◆ **What the exercise asks**:
Read the data below line by line and state how many lines hold "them". Nothing else belongs in the answer.

◆ **Stored data**:
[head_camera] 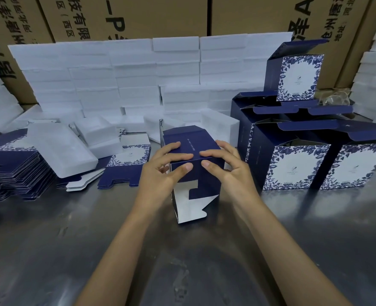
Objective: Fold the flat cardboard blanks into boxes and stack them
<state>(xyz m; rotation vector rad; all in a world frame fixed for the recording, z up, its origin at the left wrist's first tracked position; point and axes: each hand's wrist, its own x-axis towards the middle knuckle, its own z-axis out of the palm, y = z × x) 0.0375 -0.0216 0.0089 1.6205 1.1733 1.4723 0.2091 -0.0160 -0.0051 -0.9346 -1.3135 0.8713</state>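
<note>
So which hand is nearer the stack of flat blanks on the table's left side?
Left. The left hand grips the half-folded box on the side facing the stack of flat blanks; the right hand holds the box's far side.

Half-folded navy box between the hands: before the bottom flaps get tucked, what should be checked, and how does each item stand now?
1. Both hands on the half-folded box: left hand and right hand grip it. Ok.
2. Body squared up: ok.
3. Near-end flaps closed: not ok, they hang open.
4. Far end closed: cannot tell.
5. Metal table bare in front for working: ok.
6. Room on the finished boxes at right for stacking: ok.
</note>
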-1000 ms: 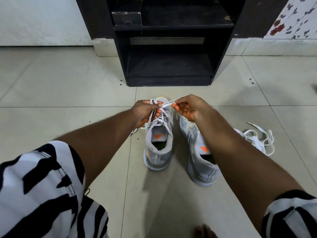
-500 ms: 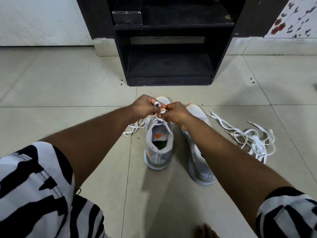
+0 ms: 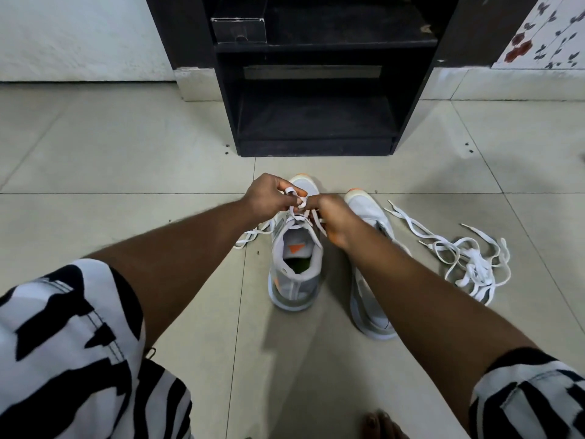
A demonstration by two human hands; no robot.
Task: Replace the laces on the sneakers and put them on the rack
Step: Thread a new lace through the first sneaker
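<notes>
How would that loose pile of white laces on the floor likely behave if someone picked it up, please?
The loose laces look flat and limp, so they would probably droop. Their tangled loops suggest they would lift as one clump, and they are likely very light.

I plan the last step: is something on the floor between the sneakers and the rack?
Nothing visible. The tile strip between the sneakers and the rack is bare; the loose laces lie off to the right.

Open tiled floor left of the sneakers, bare lower shelf in the rack straight ahead, a loose lace tangle cluttering the right, a box filling the upper shelf's left.
</notes>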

◆ **Written reply**:
2